Personally, given the history of queer repression, I don't think queerbaiting when it comes from people like Harry Styles or Jade is a bad thing.
Like, who they actually fuck and how they actually think about their gender (which is really the piece of missing information up for debate in queerbating conversations) is basically, pretty much, irrelevant. The fact is that they can openly question and explore and say "actually I'm not sure I am normative". That's something we should celebrate, given men like Alan Turing and Oscar Wilde were treated as criminals for homosexuality, and women like Janis Ian were blacklisted in industries (fuck Bill Cosby) for the merest hint of lesbianism (she didn't even know she was gay at the time).
It's not new. It's not new at all. David Bowie was very open about his bisexuality, as was Freddie Mercury. Harry Styles isn't a trailblazer for what he's doing, not like Boy George or Elton John, but then I'm not sure that people are really pretending he is.
I often fear conversations about queerbaiting veer into biphobia, just for comments like:
Bisexuals end up dating more people of the opposite gender than they do the same gender because less people are homosexual than are afflicted by heterosexuality. Sure, we can have a conversation about how people who haven't been in homosexual relationships have not got certain experiences that those who have do, but to question identity beyond that is rude.

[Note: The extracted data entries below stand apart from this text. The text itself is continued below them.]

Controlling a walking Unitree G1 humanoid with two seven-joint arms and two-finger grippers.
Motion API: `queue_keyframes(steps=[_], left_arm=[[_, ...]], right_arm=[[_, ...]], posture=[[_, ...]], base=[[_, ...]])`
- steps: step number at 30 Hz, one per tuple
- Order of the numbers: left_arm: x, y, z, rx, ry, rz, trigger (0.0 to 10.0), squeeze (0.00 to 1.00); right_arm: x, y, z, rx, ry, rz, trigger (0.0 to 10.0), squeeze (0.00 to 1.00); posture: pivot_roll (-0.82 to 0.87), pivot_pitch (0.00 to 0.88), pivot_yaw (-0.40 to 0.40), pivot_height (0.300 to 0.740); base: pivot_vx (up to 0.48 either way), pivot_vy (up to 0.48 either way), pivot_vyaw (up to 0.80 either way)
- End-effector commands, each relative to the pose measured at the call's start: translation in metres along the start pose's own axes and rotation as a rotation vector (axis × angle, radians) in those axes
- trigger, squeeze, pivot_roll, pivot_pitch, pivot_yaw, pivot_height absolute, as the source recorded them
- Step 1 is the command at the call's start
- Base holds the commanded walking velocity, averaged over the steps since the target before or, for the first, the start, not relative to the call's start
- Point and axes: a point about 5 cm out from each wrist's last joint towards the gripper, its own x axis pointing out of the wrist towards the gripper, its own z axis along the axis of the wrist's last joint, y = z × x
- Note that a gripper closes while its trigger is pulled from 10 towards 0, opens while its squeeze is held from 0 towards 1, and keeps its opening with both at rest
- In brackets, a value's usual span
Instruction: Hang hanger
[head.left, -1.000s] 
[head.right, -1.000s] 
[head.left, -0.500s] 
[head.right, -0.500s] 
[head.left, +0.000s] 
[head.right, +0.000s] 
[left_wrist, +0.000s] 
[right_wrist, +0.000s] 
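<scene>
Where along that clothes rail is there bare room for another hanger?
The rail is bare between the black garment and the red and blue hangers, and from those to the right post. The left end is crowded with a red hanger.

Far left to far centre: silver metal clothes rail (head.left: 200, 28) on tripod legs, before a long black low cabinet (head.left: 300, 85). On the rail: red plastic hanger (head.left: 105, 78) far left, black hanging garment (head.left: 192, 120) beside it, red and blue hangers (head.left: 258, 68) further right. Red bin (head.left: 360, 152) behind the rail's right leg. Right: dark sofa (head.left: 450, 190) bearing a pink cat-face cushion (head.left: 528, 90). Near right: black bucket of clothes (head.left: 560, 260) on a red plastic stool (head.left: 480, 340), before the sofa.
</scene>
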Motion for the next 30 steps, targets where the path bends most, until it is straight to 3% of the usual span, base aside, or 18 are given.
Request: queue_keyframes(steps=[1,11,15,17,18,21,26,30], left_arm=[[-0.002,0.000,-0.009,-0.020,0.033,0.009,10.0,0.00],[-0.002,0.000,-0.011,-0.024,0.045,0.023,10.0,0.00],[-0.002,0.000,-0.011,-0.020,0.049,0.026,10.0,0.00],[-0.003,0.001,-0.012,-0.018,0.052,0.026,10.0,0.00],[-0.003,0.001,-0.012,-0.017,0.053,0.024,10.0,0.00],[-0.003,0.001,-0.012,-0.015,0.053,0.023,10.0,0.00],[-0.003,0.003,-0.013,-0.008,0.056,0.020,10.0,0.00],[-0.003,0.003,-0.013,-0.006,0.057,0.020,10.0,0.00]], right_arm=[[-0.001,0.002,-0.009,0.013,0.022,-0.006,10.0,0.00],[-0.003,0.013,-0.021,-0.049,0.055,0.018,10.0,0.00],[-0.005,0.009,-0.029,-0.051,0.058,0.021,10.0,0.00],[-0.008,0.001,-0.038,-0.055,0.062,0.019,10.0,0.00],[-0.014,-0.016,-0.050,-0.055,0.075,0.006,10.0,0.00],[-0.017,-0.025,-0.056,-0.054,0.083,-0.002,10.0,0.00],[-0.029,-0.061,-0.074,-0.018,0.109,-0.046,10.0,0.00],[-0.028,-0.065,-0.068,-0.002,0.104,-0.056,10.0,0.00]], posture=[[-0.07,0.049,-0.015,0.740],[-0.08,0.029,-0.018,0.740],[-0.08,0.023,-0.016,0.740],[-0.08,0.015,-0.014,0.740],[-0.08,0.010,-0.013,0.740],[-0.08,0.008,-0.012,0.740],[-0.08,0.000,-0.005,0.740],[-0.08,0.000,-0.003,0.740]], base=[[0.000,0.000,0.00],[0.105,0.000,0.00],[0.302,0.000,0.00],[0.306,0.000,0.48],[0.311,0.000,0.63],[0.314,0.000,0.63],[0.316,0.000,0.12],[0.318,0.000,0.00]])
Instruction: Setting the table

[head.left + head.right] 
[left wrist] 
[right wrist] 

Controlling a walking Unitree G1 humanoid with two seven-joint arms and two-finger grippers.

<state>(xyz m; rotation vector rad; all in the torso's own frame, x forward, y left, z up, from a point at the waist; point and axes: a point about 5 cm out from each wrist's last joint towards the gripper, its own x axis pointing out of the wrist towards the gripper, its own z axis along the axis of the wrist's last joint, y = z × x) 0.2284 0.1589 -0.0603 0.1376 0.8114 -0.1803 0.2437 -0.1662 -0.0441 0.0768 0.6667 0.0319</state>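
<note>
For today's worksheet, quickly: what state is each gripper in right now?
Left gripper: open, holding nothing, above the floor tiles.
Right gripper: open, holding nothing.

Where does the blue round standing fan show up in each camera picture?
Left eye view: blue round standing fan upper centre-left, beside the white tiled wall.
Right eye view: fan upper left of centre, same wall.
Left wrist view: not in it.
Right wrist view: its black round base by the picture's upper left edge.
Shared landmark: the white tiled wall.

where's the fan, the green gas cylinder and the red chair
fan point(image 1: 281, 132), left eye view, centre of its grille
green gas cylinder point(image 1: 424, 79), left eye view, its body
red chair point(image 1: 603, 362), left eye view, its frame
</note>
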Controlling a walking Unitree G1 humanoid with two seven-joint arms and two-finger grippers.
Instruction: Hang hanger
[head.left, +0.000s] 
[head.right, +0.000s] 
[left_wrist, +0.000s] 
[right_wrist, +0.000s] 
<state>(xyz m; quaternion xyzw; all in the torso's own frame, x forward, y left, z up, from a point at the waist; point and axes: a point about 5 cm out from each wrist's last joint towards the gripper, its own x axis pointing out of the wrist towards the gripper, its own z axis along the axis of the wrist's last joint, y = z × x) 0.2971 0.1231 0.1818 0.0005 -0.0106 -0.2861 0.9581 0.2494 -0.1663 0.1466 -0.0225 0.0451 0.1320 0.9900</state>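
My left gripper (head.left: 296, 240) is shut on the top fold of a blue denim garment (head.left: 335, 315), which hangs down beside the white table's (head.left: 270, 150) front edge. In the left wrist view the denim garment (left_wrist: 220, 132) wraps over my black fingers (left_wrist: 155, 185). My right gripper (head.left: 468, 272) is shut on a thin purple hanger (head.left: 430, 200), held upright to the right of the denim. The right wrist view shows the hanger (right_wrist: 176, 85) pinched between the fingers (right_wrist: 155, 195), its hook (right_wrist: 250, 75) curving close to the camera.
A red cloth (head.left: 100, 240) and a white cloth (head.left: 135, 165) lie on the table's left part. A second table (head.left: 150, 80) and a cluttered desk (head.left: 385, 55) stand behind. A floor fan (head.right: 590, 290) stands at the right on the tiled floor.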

I suppose you can make a point of it being a way to deepen parasocial relationships with audiences: a (today) low stakes way to offer information about ones private life, but then should we not celebrate that it is now low stakes? Treat it with a "ok cool" and move on? It's no different, really, than Taylor Swift talking about her cats.
So no. There is no problem with Jade talking about being queer. If she says she's a queer girly, for all intents and purposes she's a queer girly. She has far worse things about her to criticise.